Plaintiff alleges the following: “Upon information and
belief, from at least April 2020, Special Dispatch was insolvent and the
officers, directors and members of Special Dispatch of California, including
[the Individual Defendants] failed to reasonably preserve the assets of Special
Dispatch to avoid liability to the creditors of Special Dispatch… by
authorizing and approving of the transfers of property and assets for the
personal use, to the use of their marital community, or otherwise for purposes
not authorized or intended to operate and maintain the value of Special
Dispatch….” (Complaint ¶38.)
Plaintiff
has not alleged sufficient factual allegations to maintain a claim for breach
of fiduciary duty under the trust fund doctrine. Although specificity is not
required, Plaintiff must allege facts—boilerplate recitations of law do not
suffice. The demurrer to the fourth cause of action is SUSTAINED with 30 days
leave to amend.
Sixth Cause of Action
– Theft Damages (Penal Code §496)
“Penal Code section
496, subdivision (a)… makes receiving or buying property that has been obtained
in any manner constituting theft a criminal offense punishable by imprisonment.

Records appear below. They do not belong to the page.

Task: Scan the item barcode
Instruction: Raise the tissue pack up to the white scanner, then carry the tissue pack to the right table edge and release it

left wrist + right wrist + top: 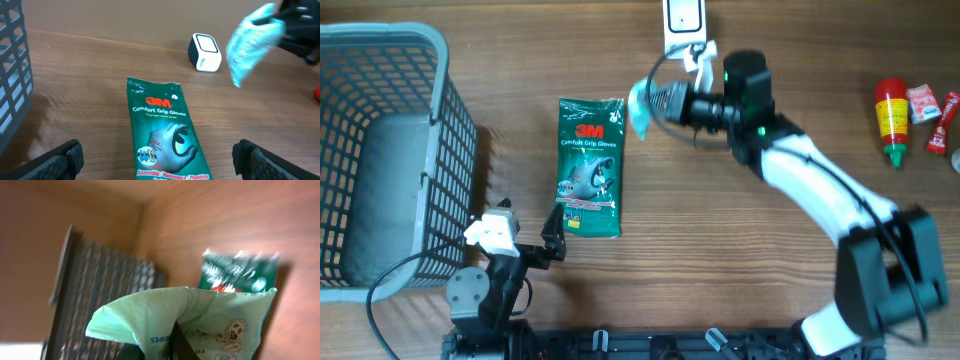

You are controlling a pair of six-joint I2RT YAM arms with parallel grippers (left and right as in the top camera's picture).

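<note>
On the wooden table [740, 270] one green gloves pack [590, 167] lay flat. It carried a red "3M" logo and under it "Comfort Grip Gloves" in white letters. In the left wrist view a line near its lower end read "Assembly / Maintenance / Plumbing", above a picture of a grey glove.

The right gripper [658, 100] had its fingers clamped on one pale green wipes pack [640, 108]. It held the pack up in the air, just beside the upper right corner of the gloves pack and near the one white scanner [684, 20] at the far edge of the table. In the right wrist view the pack showed blue letters that looked like "WIPES", with the first letter partly cut off. There were also some small round marks that I could not read. I could not see a barcode on it.

The left gripper [525, 240] was low at the near edge of the table, with its two fingers wide apart and nothing between them. It pointed toward the gloves pack.

One grey plastic basket [380, 150] with mesh walls stood at the left side. Far to the right there was one red bottle [891, 118] with a green cap and a yellow label, and beside it two red sachets [923, 102]. Their print was too small to read
</note>
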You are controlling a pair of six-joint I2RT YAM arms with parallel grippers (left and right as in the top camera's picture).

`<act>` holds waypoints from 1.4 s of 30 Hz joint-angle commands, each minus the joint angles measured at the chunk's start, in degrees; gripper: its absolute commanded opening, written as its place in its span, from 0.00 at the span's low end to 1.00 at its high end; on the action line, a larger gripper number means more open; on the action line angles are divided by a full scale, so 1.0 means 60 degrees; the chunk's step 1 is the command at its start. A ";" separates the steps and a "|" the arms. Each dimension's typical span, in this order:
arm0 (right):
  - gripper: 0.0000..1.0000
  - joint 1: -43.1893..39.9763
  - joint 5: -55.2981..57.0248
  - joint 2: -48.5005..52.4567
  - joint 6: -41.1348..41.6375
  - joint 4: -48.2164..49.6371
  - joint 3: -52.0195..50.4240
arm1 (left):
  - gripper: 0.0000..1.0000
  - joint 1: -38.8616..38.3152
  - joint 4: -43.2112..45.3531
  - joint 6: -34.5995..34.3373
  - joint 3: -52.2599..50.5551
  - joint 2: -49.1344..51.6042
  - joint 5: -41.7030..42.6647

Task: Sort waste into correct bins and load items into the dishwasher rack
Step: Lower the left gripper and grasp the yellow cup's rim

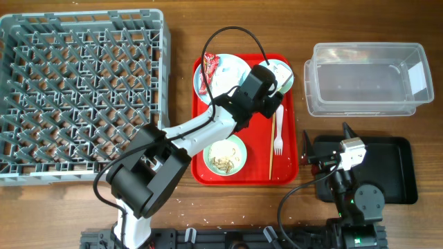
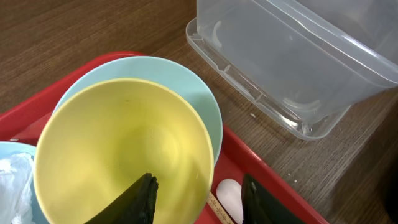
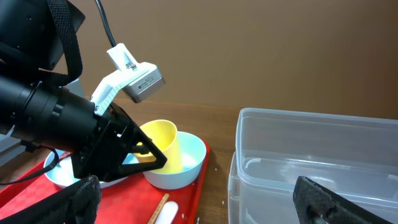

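While your left gripper [image 2: 199, 182] straddles the wall of the yellow cup [image 2: 124, 143], one finger inside and the other outside with a gap showing past the rim, you are at the pick-up step for the cup; the jaws are not yet clamped on it. The cup sits nested upright in the light blue bowl [image 2: 202, 93] at the far right corner of the red tray [image 1: 196, 138], just beside the clear tub [image 2: 298, 56]. Your next move, as I judge it, is to pinch the wall firmly and lift straight up so that the bowl stays behind, then carry the cup across to the grey rack [image 1: 83, 90], well apart on the left. Both cup and bowl look like smooth, matte plastic with thin rims, so expect the grip to be slippery and the bowl to drag along. The rack is a stiff lattice of pegs, while the tub is glossy, see-through and round-cornered. Your right gripper [image 3: 202, 200] hangs wide open and empty near the black tray [image 1: 394, 173]. The white fork [image 1: 277, 131] and thin chopstick [image 1: 271, 155] lie flat on the tray, and the mint green bowl [image 1: 243, 153] holds crumbly scraps.
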 commanded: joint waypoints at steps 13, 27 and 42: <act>1.00 -0.0011 -0.0018 -0.0033 -0.0164 0.0044 -0.0011 | 0.32 -0.0007 -0.0714 0.0113 0.0044 0.0142 0.0040; 1.00 -0.0011 -0.0018 -0.0033 -0.0164 0.0044 -0.0011 | 0.37 -0.0025 -0.0157 0.0430 0.0044 0.0142 0.0222; 1.00 -0.0011 -0.0018 -0.0033 -0.0168 0.0047 -0.0011 | 0.32 -0.0127 0.0073 0.0321 0.0044 0.0517 0.0619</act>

Section 496, subdivision (c)… provides that any person who has been injured by
a violation of [section 496(a)] … may bring an action for three times the
amount of actual damages, if any, sustained by the plaintiff, costs of suit,
and reasonable attorney’s fees. [Citation]” (Bell v. Feibush (2013) 212
Cal.App.4th 1041, 1043.)
Plaintiff does not
allege sufficient facts to maintain this claim. Plaintiff fails to allege that
the Individual Defendants received stolen property, or that a criminal theft
has occurred. The demurrer to the sixth cause of action is SUSTAINED with 30
days leave to amend.
The Motion to Strike
is rendered MOOT by the Court’s ruling on the Demurrer above.